What to produce
Word for word, please restate the lines from the beginning of the data through the line in which "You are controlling" appears.

Dataset entries
------------------------------------------------

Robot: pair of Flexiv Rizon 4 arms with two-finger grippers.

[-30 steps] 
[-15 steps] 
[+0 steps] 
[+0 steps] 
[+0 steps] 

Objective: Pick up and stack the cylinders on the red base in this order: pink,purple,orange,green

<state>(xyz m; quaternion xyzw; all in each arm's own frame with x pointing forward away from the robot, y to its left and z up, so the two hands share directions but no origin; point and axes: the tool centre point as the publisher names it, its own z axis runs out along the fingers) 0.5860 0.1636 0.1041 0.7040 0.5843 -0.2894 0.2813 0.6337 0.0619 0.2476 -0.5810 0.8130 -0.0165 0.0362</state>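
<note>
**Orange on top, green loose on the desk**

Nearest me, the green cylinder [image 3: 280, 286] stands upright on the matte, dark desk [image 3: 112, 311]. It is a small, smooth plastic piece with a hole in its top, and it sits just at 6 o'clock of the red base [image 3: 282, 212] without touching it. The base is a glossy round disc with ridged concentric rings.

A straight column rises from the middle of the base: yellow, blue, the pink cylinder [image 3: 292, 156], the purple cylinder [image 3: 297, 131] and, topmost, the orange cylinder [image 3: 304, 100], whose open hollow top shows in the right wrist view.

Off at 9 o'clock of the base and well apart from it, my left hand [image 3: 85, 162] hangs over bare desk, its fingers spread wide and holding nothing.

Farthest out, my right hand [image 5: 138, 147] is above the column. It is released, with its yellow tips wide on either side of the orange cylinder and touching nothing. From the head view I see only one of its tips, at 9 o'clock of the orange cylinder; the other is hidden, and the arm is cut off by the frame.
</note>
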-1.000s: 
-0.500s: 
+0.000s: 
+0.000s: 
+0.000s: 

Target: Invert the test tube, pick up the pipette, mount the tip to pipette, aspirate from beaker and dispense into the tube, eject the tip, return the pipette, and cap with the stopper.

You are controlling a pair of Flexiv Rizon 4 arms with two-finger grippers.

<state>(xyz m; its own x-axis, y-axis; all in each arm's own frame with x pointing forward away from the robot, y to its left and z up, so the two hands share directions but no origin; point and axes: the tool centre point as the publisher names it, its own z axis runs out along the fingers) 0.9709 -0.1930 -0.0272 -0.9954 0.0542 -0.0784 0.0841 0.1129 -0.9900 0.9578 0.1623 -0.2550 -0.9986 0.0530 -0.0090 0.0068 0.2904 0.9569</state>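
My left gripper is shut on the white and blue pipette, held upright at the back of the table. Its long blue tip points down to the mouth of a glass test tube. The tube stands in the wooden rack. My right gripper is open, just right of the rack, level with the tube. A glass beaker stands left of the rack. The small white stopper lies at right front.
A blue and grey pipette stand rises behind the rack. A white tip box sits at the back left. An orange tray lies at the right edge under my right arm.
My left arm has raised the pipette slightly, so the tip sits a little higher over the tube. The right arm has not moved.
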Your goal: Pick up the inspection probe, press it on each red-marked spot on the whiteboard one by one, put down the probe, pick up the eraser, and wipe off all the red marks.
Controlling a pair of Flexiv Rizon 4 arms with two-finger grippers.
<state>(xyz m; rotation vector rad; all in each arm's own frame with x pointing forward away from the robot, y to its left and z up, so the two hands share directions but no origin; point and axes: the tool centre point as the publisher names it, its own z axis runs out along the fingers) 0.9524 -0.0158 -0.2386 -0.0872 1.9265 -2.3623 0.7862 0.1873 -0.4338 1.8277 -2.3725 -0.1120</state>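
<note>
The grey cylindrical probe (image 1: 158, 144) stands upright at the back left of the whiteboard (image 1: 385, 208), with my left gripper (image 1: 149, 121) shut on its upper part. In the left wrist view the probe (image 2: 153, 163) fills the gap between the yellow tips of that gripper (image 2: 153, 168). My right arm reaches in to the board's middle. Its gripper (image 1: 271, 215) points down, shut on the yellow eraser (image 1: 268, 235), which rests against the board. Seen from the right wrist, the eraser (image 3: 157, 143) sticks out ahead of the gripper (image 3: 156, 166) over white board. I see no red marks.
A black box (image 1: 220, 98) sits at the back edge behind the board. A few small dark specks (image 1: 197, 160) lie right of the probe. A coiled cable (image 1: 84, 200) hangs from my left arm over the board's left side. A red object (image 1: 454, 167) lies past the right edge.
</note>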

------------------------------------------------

Solution to the problem
Robot: pair of Flexiv Rizon 4 arms with two-finger grippers.

[-30 steps] 
[-15 steps] 
[+0 steps] 
[+0 steps] 
[+0 steps] 

Objective: Pick up and stack the cylinders on the red base in this order: pink,purple,orange,green

<state>(xyz m; quaternion xyzw; all in each arm's own frame with x pointing forward away from the robot, y to its left and z up, so the two hands share directions but no origin; point and axes: the tool centre point as the publisher names it, its own z axis runs out along the fingers) 0.5860 0.1636 0.1041 0.7040 0.5843 -0.2894 0.2813 0.6337 0.0619 0.2476 -0.5810 0.8130 -0.0165 0.0362</state>
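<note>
**Orange on top, green loose on the desk**

Nearest me, the green cylinder [image 3: 280, 286] stands upright on the matte, dark desk [image 3: 112, 311]. It is a small, smooth plastic piece with a hole in its top, and it sits just at 6 o'clock of the red base [image 3: 282, 212] without touching it. The base is a glossy round disc with ridged concentric rings.

A straight column rises from the middle of the base: yellow, blue, the pink cylinder [image 3: 292, 156], the purple cylinder [image 3: 297, 131] and, topmost, the orange cylinder [image 3: 304, 100], whose open hollow top shows in the right wrist view.

Off at 9 o'clock of the base and well apart from it, my left hand [image 3: 85, 162] hangs over bare desk, its fingers spread wide and holding nothing.

Farthest out, my right hand [image 5: 138, 147] is above the column. It is released, with its yellow tips wide on either side of the orange cylinder and touching nothing. From the head view I see only one of its tips, at 9 o'clock of the orange cylinder; the other is hidden, and the arm is cut off by the frame.
</note>
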-1.000s: 
-0.500s: 
+0.000s: 
+0.000s: 
+0.000s: 

Target: Invert the test tube, pick up the pipette, mount the tip to pipette, aspirate from beaker and dispense into the tube, eject the tip, return the pipette, and cap with the stopper.

You are controlling a pair of Flexiv Rizon 4 arms with two-finger grippers.

The exercise ends with this answer.